**Exercise directions**
Could you print the full listing below, keeping each line identical?

**Given records**
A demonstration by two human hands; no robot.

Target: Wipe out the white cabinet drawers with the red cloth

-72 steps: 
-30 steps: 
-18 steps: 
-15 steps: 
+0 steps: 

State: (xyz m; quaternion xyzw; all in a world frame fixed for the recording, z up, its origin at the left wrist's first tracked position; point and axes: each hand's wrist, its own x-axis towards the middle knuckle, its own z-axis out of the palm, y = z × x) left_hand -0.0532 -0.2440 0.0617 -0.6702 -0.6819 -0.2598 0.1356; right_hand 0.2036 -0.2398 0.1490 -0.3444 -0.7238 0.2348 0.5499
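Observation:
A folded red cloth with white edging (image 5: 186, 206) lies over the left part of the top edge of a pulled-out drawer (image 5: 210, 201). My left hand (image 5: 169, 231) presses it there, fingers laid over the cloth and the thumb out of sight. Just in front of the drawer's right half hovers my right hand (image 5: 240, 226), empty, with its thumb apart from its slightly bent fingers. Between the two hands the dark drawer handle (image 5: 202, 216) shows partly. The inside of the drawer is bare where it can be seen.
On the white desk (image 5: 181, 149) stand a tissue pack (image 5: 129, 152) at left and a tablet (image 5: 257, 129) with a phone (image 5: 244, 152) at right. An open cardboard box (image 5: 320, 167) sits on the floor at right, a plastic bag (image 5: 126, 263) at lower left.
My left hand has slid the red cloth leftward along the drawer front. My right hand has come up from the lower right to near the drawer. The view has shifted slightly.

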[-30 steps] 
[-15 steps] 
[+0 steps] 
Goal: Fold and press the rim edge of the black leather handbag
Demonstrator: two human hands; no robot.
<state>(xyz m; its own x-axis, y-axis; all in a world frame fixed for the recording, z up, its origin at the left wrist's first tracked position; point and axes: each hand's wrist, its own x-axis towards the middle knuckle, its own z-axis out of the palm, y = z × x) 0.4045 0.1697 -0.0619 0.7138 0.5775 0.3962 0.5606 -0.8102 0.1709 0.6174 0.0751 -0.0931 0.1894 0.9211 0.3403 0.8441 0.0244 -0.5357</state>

**Result of this task**
A demonstration by two human hands; no robot.

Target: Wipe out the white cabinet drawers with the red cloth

-72 steps: 
-30 steps: 
-18 steps: 
-15 steps: 
+0 steps: 

State: (xyz m; quaternion xyzw; all in a world frame fixed for the recording, z up, its origin at the left wrist's first tracked position; point and axes: each hand's wrist, its own x-axis towards the middle knuckle, its own z-axis out of the palm, y = z × x) left_hand -0.0532 -0.2440 0.0617 -0.6702 -0.6819 -0.2598 0.1356; right_hand 0.2036 -0.2398 0.1490 -0.3444 -0.7238 0.2348 0.5499
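Observation:
A folded red cloth with white edging (image 5: 186, 206) lies over the left part of the top edge of a pulled-out drawer (image 5: 210, 201). My left hand (image 5: 169, 231) presses it there, fingers laid over the cloth and the thumb out of sight. Just in front of the drawer's right half hovers my right hand (image 5: 240, 226), empty, with its thumb apart from its slightly bent fingers. Between the two hands the dark drawer handle (image 5: 202, 216) shows partly. The inside of the drawer is bare where it can be seen.
On the white desk (image 5: 181, 149) stand a tissue pack (image 5: 129, 152) at left and a tablet (image 5: 257, 129) with a phone (image 5: 244, 152) at right. An open cardboard box (image 5: 320, 167) sits on the floor at right, a plastic bag (image 5: 126, 263) at lower left.
My left hand has slid the red cloth leftward along the drawer front. My right hand has come up from the lower right to near the drawer. The view has shifted slightly.
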
[-30 steps] 
[-15 steps] 
[+0 steps] 
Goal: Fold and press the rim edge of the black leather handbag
Demonstrator: two human hands; no robot.
<state>(xyz m; its own x-axis, y-axis; all in a world frame fixed for the recording, z up, its origin at the left wrist's first tracked position; point and axes: each hand's wrist, its own x-axis towards the middle knuckle, its own z-axis out of the palm, y = z × x) 0.4045 0.1697 -0.0619 0.7138 0.5775 0.3962 0.5606 -0.8102 0.1709 0.6174 0.0751 -0.0931 0.1894 0.9211 0.3403 0.8441 0.0244 -0.5357</state>

Now the answer is complete.